Jack está morto

Você não precisa saber qual é a maconha boa quando não fuma; nem onde vende a boa; nem “que a do jaca tá muito boa, cara”. Na real, quando você não fuma, você não quer nem precisa saber. Tanto faz. Mas um dia, você se encontra morando sozinha e então você pode fazer o que quiser.  Uma dessas coisas é fumar maconha. E por que não? Algumas das pessoas que você mais admira fumam ou fumavam e… Por que não? Você começa a se perguntar: “Por onde começo?”. Difícil começar. Mas seus amigos fumam. Vamos lá! Quem fuma sempre? Felipe, Ryan…

– Felipe, me avisa quando for fazer missão?

Mas ninguém avisa. O buraco é mais em baixo. E quem dera eu estivesse falando da polícia descobrir ou de alguém na nossa cola. Estou falando de relações. E do quanto as relações se cortam em certos pontos. Ninguém avisa a um “não-maconheiro” quando vai fazer missão porque não faz diferença. O mesmo acontece com aqueles que não têm dinheiro para a missão.

O tempo passa. Um dia, na verdade. Você dorme e acorda pensando em outra coisa. Já deixou as drogas em segundo plano. “O que eu faço pra comer?” Essa pergunta acaba com a cabeça de quem nunca teve que pensar nisso. O universo gastronômico tem milhares de opções. E qual vai ser a sua? Vai saber, né? Pega tudo o que tem na geladeira e mistura. De repente sai algo tragável. Você imita o que viu sua mãe fazer e se questiona porque só sua mãe cozinhava quando você morava com seus pais.

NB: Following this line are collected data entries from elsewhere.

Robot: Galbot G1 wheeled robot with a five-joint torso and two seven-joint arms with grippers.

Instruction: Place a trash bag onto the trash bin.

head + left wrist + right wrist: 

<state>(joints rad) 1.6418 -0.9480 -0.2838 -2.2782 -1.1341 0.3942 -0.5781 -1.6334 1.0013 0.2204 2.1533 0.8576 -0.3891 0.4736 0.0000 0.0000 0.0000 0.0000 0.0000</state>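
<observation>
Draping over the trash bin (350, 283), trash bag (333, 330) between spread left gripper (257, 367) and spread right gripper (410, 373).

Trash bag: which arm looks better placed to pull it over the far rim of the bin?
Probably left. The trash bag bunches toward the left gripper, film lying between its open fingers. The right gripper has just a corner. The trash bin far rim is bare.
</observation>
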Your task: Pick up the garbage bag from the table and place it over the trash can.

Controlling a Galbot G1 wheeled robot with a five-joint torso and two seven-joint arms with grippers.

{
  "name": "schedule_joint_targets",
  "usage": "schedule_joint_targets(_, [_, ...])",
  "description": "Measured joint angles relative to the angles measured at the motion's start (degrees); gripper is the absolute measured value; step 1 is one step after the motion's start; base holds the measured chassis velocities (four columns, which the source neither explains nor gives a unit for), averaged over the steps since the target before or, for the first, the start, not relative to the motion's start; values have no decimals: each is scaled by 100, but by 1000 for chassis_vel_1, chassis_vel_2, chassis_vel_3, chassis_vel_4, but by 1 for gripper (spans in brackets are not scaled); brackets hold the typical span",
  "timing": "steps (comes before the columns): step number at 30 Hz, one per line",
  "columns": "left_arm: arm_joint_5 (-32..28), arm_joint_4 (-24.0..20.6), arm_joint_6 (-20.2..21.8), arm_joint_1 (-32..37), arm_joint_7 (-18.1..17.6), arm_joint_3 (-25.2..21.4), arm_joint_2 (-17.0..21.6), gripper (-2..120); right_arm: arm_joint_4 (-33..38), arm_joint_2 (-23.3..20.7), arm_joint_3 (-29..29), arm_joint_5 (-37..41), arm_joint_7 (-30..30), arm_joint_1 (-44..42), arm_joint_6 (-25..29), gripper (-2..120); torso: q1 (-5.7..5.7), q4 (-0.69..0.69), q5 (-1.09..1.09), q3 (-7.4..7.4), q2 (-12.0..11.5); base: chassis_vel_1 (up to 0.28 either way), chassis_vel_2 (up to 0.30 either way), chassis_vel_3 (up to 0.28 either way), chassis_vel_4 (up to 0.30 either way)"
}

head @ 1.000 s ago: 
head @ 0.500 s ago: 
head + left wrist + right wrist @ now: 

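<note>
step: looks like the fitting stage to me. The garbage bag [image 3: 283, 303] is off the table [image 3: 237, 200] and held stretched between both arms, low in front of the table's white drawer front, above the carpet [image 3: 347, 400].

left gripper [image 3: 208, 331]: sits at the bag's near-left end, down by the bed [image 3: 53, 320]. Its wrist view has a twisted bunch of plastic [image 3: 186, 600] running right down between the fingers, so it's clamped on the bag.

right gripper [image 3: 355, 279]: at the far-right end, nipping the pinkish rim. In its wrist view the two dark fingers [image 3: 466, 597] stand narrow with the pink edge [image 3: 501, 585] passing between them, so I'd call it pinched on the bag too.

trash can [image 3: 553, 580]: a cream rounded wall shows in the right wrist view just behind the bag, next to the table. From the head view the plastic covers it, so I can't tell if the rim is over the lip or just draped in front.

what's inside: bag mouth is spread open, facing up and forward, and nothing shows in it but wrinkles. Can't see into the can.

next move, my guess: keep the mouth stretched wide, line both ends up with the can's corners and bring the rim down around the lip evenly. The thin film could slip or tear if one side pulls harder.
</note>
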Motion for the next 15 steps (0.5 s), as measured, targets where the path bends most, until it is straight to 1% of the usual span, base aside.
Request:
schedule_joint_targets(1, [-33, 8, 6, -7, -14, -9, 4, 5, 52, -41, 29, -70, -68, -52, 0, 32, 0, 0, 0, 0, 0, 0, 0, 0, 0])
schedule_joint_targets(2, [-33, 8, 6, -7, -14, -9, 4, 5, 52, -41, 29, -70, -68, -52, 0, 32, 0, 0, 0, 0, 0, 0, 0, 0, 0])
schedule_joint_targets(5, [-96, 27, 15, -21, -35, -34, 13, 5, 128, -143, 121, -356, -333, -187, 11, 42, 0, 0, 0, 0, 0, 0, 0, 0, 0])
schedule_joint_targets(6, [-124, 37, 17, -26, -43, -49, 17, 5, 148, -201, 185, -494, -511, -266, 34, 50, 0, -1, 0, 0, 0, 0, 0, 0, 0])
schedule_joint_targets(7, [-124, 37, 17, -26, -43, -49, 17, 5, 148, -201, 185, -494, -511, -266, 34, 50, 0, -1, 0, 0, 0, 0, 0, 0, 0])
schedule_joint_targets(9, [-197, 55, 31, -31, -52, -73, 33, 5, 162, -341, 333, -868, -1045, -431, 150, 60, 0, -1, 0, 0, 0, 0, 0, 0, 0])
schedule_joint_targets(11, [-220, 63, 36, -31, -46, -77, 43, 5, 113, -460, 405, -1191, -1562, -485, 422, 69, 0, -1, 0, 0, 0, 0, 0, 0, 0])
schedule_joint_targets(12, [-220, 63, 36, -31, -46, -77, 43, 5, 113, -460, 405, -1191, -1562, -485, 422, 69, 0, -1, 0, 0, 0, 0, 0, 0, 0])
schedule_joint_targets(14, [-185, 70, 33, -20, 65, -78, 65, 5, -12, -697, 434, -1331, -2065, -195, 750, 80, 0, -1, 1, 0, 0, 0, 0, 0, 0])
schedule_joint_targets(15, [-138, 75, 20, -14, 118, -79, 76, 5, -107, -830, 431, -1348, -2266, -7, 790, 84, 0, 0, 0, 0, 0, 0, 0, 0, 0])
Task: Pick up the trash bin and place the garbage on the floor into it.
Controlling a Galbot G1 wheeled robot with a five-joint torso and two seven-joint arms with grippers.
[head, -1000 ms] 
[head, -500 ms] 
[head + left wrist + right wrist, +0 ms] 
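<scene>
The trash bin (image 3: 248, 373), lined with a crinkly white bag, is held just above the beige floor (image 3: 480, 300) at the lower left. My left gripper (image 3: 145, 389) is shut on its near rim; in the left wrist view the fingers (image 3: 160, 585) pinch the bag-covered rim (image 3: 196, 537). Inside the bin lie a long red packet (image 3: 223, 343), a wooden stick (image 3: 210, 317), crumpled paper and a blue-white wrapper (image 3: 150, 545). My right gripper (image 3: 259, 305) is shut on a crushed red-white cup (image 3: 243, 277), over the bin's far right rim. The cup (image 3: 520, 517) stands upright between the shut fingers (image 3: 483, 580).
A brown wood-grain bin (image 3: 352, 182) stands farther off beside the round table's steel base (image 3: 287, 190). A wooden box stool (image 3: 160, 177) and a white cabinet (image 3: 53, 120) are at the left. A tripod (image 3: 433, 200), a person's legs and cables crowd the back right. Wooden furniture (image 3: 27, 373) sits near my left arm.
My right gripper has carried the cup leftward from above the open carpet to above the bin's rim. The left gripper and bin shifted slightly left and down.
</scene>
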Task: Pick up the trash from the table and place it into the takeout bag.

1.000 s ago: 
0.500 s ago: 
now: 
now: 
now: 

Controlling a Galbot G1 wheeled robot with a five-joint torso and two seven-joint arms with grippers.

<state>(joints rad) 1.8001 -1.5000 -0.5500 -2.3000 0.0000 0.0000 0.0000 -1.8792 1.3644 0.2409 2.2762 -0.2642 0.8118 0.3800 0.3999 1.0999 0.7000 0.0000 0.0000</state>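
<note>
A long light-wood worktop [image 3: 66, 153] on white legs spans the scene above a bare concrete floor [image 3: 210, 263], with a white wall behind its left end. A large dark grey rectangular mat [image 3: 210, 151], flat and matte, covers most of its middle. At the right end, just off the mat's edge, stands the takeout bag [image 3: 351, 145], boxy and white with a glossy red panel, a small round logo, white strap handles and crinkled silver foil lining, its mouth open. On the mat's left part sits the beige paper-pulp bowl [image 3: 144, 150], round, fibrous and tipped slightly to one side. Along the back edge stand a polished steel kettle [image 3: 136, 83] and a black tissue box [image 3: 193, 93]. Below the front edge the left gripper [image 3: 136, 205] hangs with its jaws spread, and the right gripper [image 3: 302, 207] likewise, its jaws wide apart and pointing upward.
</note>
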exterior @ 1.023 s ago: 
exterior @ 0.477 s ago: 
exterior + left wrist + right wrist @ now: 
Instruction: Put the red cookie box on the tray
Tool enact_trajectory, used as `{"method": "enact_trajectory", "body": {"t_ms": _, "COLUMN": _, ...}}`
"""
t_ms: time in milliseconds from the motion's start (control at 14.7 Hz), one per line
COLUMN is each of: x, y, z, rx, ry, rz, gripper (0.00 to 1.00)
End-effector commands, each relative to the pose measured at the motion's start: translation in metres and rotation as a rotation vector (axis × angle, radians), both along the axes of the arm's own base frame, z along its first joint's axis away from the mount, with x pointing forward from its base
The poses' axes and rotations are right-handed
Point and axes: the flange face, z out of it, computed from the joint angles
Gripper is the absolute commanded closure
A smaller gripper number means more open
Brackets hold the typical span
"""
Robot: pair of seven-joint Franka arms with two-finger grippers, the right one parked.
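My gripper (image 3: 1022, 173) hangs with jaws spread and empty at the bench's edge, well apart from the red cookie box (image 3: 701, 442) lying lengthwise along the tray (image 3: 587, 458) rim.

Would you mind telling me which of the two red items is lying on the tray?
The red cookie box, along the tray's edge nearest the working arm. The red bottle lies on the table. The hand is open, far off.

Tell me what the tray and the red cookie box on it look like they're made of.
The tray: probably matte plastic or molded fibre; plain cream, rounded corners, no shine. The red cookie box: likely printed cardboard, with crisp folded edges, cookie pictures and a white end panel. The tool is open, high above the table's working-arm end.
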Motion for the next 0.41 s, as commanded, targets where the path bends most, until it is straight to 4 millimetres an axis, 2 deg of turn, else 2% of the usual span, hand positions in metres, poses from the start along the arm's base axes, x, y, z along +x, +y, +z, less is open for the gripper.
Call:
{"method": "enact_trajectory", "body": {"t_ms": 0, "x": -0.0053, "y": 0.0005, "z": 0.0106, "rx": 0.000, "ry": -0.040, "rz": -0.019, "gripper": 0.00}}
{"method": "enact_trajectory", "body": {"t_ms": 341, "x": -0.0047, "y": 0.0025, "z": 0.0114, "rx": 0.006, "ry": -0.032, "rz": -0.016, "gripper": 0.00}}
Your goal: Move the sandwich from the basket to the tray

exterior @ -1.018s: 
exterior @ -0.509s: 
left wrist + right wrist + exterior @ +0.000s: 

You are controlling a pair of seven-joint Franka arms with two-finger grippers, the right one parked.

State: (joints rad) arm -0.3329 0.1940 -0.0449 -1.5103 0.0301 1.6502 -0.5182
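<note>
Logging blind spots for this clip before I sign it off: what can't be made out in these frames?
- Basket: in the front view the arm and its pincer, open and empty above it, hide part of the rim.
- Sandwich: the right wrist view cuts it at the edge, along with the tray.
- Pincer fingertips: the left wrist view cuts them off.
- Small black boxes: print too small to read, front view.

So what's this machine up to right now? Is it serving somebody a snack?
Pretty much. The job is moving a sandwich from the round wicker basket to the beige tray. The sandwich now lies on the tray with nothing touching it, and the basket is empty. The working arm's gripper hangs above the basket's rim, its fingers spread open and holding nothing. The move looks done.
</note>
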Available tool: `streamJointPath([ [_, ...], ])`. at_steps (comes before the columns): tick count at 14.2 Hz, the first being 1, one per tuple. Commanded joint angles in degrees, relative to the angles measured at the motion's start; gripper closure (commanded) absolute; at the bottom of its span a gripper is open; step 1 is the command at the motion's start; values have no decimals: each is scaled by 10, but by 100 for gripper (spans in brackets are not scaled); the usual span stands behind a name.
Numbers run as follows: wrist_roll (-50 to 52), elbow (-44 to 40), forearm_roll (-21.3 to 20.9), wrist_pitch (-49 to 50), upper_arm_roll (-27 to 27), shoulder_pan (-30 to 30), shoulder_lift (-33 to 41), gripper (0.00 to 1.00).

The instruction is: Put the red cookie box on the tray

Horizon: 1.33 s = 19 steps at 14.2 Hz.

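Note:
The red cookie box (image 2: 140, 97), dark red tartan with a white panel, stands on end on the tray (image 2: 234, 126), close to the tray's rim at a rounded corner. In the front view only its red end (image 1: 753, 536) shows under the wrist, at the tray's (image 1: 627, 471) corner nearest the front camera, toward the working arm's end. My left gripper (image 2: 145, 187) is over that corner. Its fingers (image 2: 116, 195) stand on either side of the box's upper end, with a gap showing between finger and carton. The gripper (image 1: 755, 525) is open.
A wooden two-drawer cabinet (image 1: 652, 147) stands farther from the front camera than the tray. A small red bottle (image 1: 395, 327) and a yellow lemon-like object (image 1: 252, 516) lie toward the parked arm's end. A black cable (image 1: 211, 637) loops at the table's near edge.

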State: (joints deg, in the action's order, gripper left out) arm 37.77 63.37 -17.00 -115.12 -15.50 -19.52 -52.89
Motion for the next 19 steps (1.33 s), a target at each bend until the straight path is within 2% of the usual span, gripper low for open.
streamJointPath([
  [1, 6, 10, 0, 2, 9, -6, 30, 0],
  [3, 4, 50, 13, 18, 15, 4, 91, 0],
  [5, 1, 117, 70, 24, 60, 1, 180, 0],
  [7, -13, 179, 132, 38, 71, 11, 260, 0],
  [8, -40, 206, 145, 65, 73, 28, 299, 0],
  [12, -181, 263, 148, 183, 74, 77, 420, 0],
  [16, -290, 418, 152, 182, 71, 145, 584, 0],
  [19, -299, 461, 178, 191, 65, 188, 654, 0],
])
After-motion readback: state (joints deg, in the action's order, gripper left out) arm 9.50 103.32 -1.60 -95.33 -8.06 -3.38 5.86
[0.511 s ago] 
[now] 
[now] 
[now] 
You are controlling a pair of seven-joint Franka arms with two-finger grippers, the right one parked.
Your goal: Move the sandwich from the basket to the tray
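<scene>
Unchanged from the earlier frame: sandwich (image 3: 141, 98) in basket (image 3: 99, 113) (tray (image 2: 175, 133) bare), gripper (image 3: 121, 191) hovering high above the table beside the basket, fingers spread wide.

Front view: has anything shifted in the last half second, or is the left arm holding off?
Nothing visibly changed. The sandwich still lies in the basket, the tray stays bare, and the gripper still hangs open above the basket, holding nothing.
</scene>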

Morar sozinha (ou sozinho, sabe-se lá) é um aprendizado e uma série (eu disse uma série?) de descobertas. Você percebe que o Whatsapp vibrava muito mais vezes quando você morava com seus pais. Mas ele vibra o mesmo número de vezes, só que dessa vez você não tem a sua mãe te chamando pra te contar as últimas novidades do trabalho ou seu pai te chamando pra brigar porque você tomou banho quente num dia de verão (40º).

“Ah, mas quando eu morar sozinha essa merda acaba!” Bom, a reclamação acaba. A merda continua. Seu pai não reclamava à toa. A conta de luz é realmente cara quando você quer tomar banho quente todos os dias. Na verdade, a conta de luz é sempre cara.

“E é aquela maconha que te ajuda a dormir, é?” Na verdade, não mais. No começo, funcionava me drogar um pouco. Depois se tornou necessário um rivotril. Como não tinha receita, foi necessário pegar com uma amiga que tinha o famoso contato. Mas como ela era muito preocupada, só me dava um por dia. Tudo bem porque às vezes não tomava e guardava aquele do dia pra um momento mais importante, como, por exemplo, quando estava prestes a ter uma crise de ansiedade.

Ah! As crises de ansiedade! Você consegue se imaginar sufocando? Ao mesmo tempo em que seu coração está disparado e você sente um medo absurdo sabe-se lá do quê? Crise de ansiedade é estar prestes a morrer, mas infelizmente a morte não chega no meio, nem no fim, nem no dia seguinte. E você é obrigado a conviver com a vida todos os dias temendo uma nova crise. Elas sempre te surpreendem, por mais que você já tenha tido outras vezes. Ao mesmo tempo, depois que você já sabe como é ter uma crise, você consegue “fingir costume”: você sabe que está tendo uma crise e finge que nada está acontecendo. Suspira um milhão de vezes, mas consegue até sorrir para não apavorar quem está em volta. Ainda mais se quem está em volta nem sabe o que é ter uma crise de ansiedade.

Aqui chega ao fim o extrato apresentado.